My Story
I’m Sharon, I’m 46 years old, and I’m a mother of four children.
During COVID, I was working on my social work placement and didn’t realise what was going on. I was struggling to breathe. I went to the doctor and was treated for asthma. I was blue-lighted to hospital twice and given asthma treatment, but I still wasn’t getting better.
In April, my GP felt something wasn’t right and did a D-dimer test, which showed clots above my lungs. I was put on treatment, but I kept saying that I can’t breathe or even walk across the hall to the bathroom.
By September, I was sent into hospital, and that’s when they finally discovered I had heart failure.
A Long Road to Answers
It was a long journey just to find out what was going on.
Tests showed my arteries were clear, but my heart function was down to 40%. A few months later, a CT scan confirmed myocarditis, along with non-ischaemic cardiomyopathy. It felt like one diagnosis after another.
Fear and Isolation
I was very scared. When I was told I had heart failure, I felt completely alone.
There was a gentleman on the ward diagnosed the same day as me. We planned to support each other, but shortly after, his wife told me he had passed away. That was mind-wracking.
I remember Googling heart failure and seeing “five years.” I looked at my son — he was only six or seven — and he said, “Mommy, please don’t die.”
"I had to come off my degree and was off work for a year and a half. My whole role at home shifted — I didn’t have the energy to do simple things. "
When Everything Changed
There are still days where the fatigue is so heavy that even holding my arms up feels impossible.
At that time, there was a lot of fear. I found myself thinking about things I never expected to — including planning for the future and having difficult conversations with my family.
Creating a Support Network
When I came out of hospital, there was no support. I was reaching out everywhere, asking if anything existed.
Then I met Nicole through a walking group. While others walked ahead, we were trailing behind, struggling to keep up. We started talking and realised our symptoms were similar. That connection gave us strength.
When Nicole suggested starting Heart Failure Warriors Northern Ireland, I said yes straight away. It felt like a way to give something back and help others find the support we didn’t have.
Living With an Invisible Illness
One of the hardest parts has been being a mother and explaining that I’m different now. I can’t do what I used to do.
I remember someone shouting at me for walking too slowly across the road.

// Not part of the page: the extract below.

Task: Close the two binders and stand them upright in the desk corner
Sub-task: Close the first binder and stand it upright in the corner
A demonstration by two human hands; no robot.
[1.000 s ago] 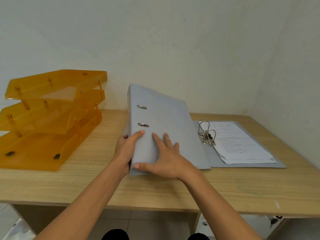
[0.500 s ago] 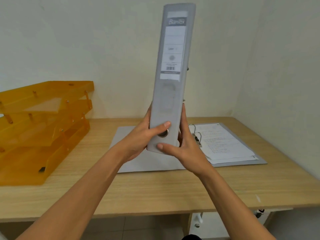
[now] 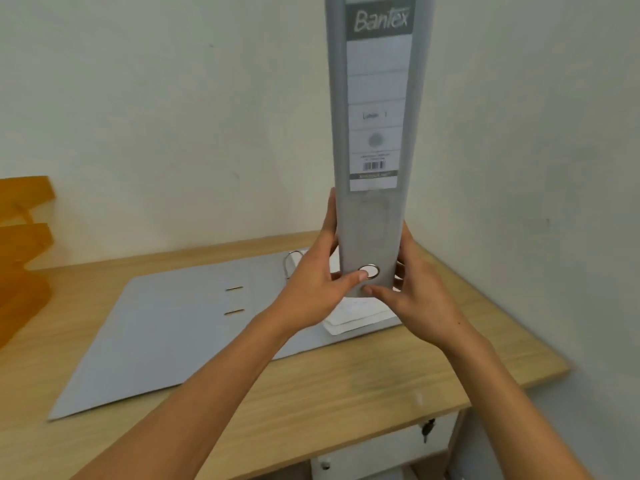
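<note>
A closed grey binder (image 3: 375,109) is held upright in the air, spine toward me, above the desk's right side. My left hand (image 3: 317,285) clasps its lower left side, thumb by the spine's finger ring. My right hand (image 3: 415,292) clasps its lower right side. Below it a second grey binder (image 3: 166,334) lies open and flat on the desk (image 3: 381,368), its metal rings (image 3: 291,261) and white papers (image 3: 356,315) partly hidden behind my hands.
An orange stacked letter tray (image 3: 24,237) stands at the desk's left edge. Walls meet in a corner behind the desk's back right. A drawer with a key (image 3: 427,433) sits under the desk's right end.
The binder was closed flat on the desk, then lifted and turned upright. It has since risen and moved right, closer to me, and my view has swung right toward the wall corner.
</note>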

That moment stayed with me — because it showed how invisible this condition is.
Returning to work was also difficult. I could no longer do the job I once did and accepting that was one of the hardest parts — accepting this new version of myself.
I’ve had to learn to slow down, listen to my body, and pace myself.
"People don’t see what’s happening inside. They see someone young and make assumptions."
Why Education Matters
The more voices we have, the more we are heard.
We need to educate people — especially younger generations — and challenge the idea that heart failure only affects older people.
Many people come to our group feeling lost and isolated. Being able to guide them to the right support and say, “You’re not alone,” means everything.
Learning to Pace Myself
I’ve always been a “go, go, go” person. Even now, I’m working, studying, and helping with the charity — but I’ve learned to listen to my body. When my body is tired, I have to rest. If I ignore it, I hit a wall and can’t function for days.
It’s about learning to say no, resting when you need to, and not always pushing yourself for others.
"Through cardiac rehabilitation, I learned the importance of preserving my battery — making sure my energy lasts the whole week."
Why This Work Matters
What keeps us going are the voices of our members. For many, just having a conversation with someone who understands makes a huge difference. It helps them realise their symptoms are real and that they’re not alone.
We at Heart Failure Warriors Northern Ireland are working to improve support, reduce inequalities, and ensure people leave hospital with the right information.
For me, it’s about creating positive change — helping people move forward, slowly accept their diagnosis, and find the support they need along the way.